Inverse Obstacle scattering in two dimensions with multiple frequency data and multiple angles of incidence
Carlos Borges, Leslie Greengard

TL;DR
This paper develops a method for reconstructing the shape of sound-soft obstacles in 2D using multi-frequency and multi-angle scattering data, employing physical regularization and advanced numerical techniques.
Contribution
It introduces a physically motivated regularization approach and combines Newton's method with recursive linearization for improved inverse scattering reconstruction.
Findings
Effective shape reconstruction from multi-frequency data
Use of high-order integral equation discretizations and fast solvers
Demonstrated robustness of the method with multiple incident angles
Abstract
We consider the problem of reconstructing the shape of an impenetrable sound-soft obstacle from scattering measurements. The input data is assumed to be the far-field pattern generated when a plane wave impinges on an unknown obstacle from one or more directions and at one or more frequencies.

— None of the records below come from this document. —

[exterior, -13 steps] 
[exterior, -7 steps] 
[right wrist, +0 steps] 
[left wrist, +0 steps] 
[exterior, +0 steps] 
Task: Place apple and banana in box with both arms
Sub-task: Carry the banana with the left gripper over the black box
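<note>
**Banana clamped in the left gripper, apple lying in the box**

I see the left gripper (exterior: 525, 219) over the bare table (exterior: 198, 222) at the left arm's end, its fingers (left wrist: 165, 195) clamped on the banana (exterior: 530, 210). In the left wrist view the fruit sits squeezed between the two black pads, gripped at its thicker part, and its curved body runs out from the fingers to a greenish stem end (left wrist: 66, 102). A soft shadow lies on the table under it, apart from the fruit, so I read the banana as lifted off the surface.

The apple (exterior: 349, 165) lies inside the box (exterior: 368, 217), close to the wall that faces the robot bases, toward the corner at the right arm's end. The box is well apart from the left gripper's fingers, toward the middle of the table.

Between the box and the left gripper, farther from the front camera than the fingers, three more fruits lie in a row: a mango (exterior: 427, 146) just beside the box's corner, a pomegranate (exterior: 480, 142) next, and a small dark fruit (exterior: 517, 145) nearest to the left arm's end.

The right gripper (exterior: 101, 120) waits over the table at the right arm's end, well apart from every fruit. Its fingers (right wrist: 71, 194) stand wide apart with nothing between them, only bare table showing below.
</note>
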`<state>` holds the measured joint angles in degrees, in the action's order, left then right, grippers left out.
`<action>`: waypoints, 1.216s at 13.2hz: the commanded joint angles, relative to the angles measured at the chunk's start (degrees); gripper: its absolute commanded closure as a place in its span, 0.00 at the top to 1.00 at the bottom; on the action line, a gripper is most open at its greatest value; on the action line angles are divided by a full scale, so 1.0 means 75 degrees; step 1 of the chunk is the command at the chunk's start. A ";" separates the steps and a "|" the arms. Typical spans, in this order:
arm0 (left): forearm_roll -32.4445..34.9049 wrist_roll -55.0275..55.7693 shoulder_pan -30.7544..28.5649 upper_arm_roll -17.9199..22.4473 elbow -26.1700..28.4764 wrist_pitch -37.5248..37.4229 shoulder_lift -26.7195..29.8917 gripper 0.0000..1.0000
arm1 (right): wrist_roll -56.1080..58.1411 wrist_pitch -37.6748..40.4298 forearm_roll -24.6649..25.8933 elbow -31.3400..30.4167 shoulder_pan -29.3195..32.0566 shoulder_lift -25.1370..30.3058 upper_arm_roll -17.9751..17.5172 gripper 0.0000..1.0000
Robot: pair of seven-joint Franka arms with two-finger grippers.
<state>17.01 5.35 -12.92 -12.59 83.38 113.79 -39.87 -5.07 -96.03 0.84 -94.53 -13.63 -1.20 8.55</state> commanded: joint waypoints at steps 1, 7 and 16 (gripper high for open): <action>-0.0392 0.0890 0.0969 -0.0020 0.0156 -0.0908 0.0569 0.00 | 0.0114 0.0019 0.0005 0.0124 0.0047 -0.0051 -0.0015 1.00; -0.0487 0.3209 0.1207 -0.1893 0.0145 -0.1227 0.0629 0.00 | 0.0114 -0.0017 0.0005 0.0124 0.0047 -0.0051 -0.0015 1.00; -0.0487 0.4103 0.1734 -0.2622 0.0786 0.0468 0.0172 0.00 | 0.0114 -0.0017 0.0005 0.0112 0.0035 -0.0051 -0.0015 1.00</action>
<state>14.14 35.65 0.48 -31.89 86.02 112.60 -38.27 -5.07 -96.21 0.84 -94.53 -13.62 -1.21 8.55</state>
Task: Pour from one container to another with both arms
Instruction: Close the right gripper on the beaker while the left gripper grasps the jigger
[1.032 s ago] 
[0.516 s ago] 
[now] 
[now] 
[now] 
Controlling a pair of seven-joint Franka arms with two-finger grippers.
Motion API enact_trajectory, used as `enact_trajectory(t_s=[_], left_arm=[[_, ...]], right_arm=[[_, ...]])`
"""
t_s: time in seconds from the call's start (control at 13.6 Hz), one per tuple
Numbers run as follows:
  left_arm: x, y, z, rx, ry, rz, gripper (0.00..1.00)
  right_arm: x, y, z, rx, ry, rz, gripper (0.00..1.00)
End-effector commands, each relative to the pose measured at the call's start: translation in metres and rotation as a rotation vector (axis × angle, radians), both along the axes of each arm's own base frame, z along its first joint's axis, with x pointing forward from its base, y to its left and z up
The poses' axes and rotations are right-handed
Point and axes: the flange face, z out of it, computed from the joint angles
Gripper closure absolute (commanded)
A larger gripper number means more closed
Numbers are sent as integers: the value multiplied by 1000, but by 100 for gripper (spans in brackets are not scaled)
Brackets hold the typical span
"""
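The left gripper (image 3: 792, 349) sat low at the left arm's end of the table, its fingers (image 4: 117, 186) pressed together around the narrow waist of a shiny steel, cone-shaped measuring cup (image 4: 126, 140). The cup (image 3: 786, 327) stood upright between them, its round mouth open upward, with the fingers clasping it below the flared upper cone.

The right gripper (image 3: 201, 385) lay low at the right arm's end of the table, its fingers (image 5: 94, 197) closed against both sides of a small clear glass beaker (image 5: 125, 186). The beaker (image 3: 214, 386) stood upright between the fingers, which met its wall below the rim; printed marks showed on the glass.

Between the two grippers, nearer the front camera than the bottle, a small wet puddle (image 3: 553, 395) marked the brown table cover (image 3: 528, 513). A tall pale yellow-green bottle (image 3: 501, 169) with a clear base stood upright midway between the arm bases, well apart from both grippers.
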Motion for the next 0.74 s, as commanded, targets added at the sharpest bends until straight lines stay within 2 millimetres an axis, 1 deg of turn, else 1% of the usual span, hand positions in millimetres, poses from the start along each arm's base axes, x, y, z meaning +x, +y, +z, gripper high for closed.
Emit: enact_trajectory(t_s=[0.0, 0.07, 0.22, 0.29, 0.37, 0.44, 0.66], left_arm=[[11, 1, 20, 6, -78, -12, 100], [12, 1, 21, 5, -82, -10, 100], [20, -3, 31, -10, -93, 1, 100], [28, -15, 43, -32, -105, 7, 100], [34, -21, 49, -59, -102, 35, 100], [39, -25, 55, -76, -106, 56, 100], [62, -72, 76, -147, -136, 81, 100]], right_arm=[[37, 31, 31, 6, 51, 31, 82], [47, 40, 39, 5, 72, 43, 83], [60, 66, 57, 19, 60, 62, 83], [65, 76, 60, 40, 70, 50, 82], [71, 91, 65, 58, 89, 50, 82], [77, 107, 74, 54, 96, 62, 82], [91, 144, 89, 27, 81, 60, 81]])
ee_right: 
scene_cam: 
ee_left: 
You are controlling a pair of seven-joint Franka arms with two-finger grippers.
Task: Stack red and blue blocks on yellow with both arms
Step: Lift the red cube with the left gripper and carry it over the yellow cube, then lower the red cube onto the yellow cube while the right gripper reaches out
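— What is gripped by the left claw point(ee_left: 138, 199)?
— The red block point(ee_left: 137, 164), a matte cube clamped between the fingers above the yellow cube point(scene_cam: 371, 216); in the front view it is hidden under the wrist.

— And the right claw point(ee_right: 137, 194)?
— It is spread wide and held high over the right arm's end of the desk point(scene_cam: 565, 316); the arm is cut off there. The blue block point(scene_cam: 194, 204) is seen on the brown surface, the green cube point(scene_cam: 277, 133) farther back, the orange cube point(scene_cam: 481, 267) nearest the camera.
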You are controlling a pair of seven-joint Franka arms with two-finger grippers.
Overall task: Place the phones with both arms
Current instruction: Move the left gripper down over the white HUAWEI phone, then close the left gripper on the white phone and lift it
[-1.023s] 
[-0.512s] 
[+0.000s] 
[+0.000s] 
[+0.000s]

It is well known that this inverse scattering problem is both ill posed and nonlinear. It is common practice to overcome the ill posedness through the use of a penalty method or Tikhonov regularization. Here, we present a more physical regularization, based simply on restricting the unknown boundary to be band-limited in a suitable sense. To overcome the nonlinearity of the problem, we use a variant of Newton's method. When multiple frequency data is available, we supplement Newton's method with the recursive linearization approach due to Chen. During the course of solving the inverse problem,…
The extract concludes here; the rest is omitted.